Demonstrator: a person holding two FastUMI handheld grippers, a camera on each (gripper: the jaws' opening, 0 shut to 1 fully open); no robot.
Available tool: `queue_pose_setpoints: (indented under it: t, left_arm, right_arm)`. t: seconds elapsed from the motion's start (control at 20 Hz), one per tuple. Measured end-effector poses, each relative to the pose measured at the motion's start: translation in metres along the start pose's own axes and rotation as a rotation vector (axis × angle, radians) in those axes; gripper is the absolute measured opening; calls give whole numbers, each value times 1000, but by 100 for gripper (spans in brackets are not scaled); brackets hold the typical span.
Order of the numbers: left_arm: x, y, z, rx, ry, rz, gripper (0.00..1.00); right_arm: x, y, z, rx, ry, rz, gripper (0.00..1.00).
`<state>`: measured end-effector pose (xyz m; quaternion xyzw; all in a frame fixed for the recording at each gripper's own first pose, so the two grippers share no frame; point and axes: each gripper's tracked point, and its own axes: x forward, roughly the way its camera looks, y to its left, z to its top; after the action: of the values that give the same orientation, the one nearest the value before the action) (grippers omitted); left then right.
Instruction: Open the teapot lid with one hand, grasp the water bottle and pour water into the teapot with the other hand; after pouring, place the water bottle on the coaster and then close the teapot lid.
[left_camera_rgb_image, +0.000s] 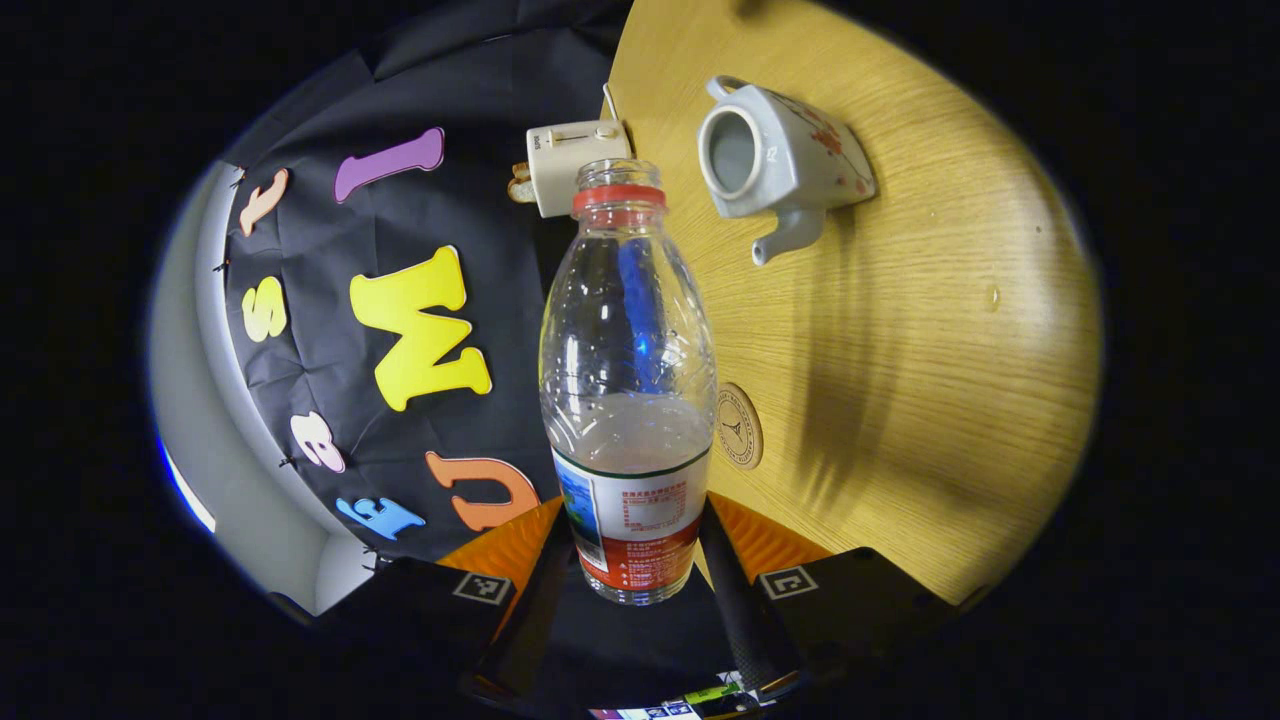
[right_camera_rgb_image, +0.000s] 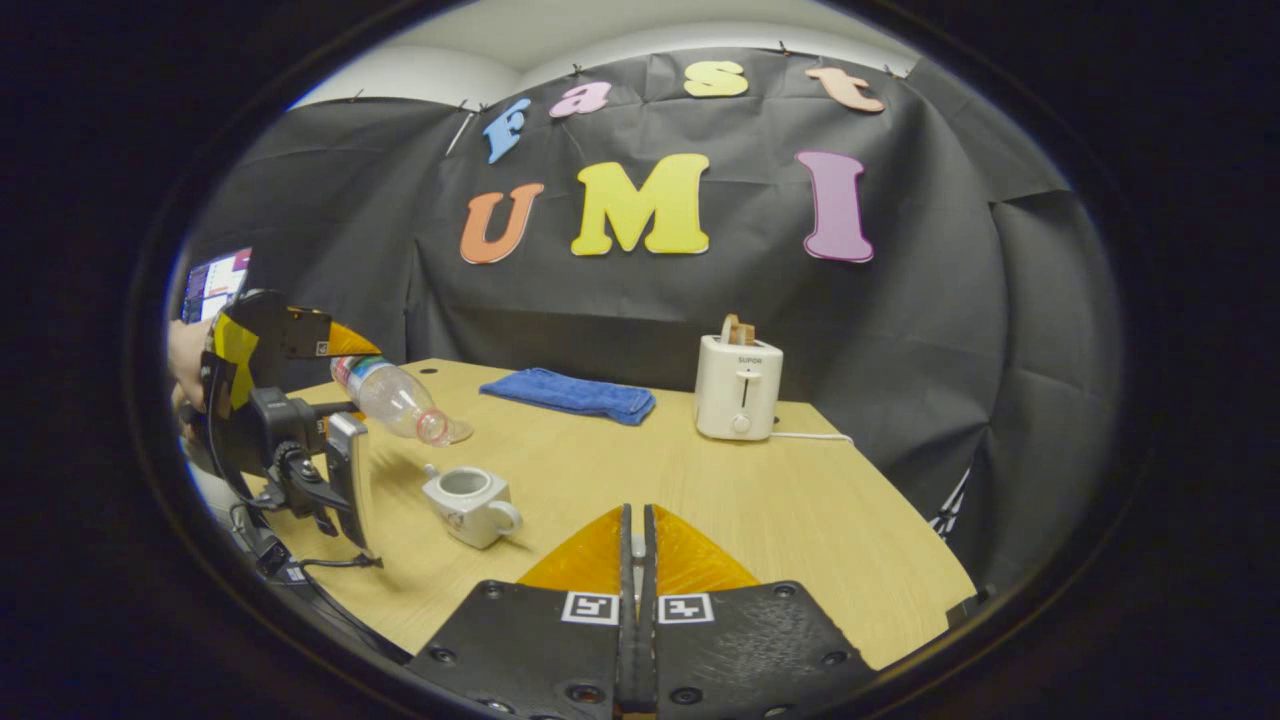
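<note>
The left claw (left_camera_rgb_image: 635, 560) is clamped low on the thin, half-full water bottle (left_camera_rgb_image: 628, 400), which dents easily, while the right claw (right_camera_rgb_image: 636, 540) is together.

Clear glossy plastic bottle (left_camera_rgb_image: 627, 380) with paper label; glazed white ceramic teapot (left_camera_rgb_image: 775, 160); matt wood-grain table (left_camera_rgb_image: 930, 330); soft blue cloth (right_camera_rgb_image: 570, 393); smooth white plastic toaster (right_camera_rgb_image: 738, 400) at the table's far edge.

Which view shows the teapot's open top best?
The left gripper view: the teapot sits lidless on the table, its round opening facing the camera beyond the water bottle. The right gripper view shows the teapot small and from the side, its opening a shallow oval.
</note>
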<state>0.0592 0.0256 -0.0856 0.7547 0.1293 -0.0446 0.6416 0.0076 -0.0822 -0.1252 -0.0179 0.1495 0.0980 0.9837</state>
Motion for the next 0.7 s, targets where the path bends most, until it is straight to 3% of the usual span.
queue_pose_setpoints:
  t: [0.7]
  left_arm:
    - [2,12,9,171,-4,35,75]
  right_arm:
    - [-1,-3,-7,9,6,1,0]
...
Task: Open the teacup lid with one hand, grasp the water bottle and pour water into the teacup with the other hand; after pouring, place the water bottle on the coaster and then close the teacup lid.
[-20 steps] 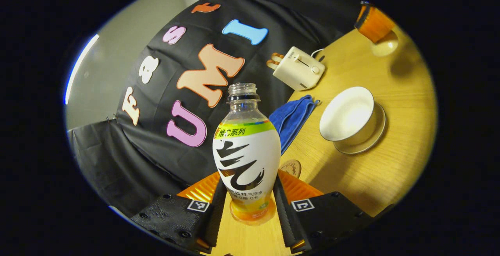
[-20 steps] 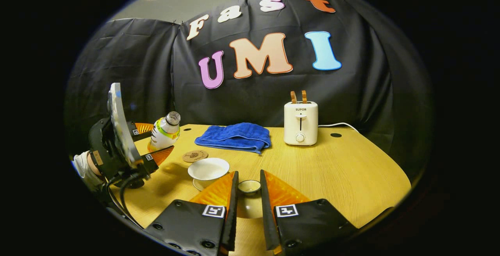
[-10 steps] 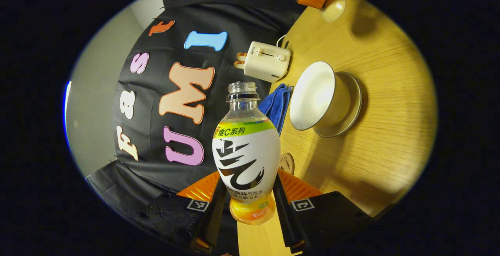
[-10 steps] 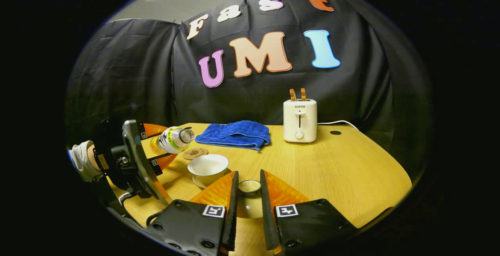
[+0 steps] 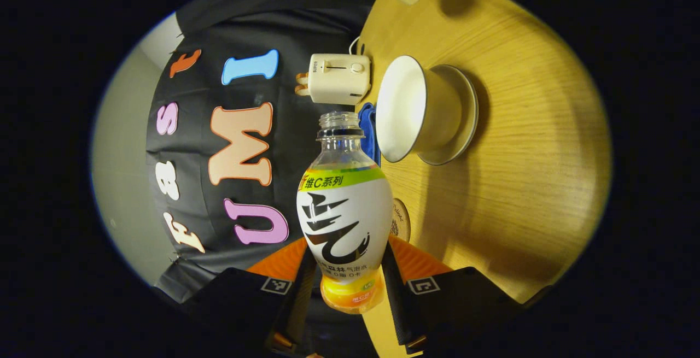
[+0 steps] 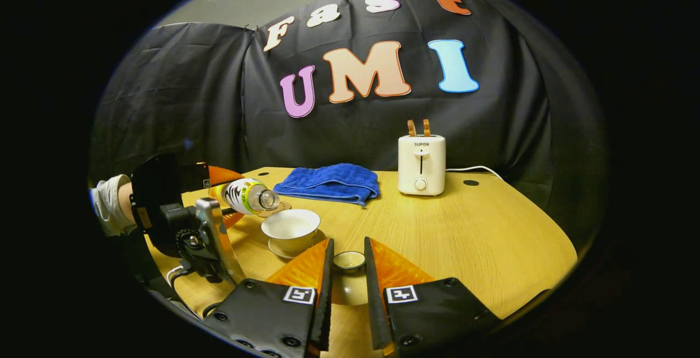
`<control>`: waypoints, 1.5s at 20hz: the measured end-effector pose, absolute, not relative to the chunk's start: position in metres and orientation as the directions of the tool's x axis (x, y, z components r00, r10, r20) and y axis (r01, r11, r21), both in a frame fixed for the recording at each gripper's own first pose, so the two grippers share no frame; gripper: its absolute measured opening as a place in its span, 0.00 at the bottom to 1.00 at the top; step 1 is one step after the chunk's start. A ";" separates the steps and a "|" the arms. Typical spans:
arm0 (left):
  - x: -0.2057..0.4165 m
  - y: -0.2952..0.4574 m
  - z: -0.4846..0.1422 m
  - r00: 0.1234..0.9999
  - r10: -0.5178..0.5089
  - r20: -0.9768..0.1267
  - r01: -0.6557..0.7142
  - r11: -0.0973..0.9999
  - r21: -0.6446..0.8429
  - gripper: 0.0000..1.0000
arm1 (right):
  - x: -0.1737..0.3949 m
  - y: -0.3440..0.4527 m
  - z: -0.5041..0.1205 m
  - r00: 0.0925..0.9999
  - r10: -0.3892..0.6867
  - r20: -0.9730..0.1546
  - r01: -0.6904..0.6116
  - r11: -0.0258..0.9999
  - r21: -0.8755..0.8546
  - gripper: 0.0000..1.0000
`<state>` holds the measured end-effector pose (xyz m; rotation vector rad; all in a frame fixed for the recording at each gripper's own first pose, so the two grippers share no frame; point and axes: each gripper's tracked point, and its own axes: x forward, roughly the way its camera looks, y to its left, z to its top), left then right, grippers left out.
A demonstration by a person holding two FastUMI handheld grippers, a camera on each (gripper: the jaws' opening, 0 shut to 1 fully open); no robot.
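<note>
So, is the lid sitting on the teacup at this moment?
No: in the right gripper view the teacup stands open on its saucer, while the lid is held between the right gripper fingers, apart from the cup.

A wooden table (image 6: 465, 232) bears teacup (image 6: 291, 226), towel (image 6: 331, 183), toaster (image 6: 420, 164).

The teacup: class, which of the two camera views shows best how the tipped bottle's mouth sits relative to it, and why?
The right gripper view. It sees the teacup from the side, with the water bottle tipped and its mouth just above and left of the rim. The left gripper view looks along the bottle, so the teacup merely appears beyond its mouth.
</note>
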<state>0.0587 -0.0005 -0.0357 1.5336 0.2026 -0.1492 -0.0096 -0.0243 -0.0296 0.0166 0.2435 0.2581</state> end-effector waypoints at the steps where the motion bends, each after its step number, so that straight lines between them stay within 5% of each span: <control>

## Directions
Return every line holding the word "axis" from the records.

## Result of this task
Available tool: `queue_pose_setpoints: (indented under it: t, left_arm, right_arm)`. t: seconds elapsed from the motion's start (control at 20 Hz), one per tuple. Measured end-effector poses, each relative to the pose measured at the motion's start: translation in metres along the start pose's own axes and rotation as a rotation vector (axis × angle, radians) in those axes; gripper is the absolute measured opening; calls give whole numbers, each value times 1000, but by 100 for gripper (spans in brackets are not scaled); brackets hold the typical span.
`<control>`: waypoints, 1.5s at 20hz: the measured end-effector pose, absolute, not relative to the chunk's start: position in metres and orientation as the directions of the tool's x axis (x, y, z components r00, r10, r20) and y axis (r01, r11, r21), both in a frame fixed for the recording at each gripper's own first pose, so the two grippers share no frame; gripper: its absolute measured opening as a place in its span, 0.00 at the bottom to 1.00 at the top; step 1 is one step after the chunk's start. A ";" separates the steps and a "|" the arms. Typical spans:

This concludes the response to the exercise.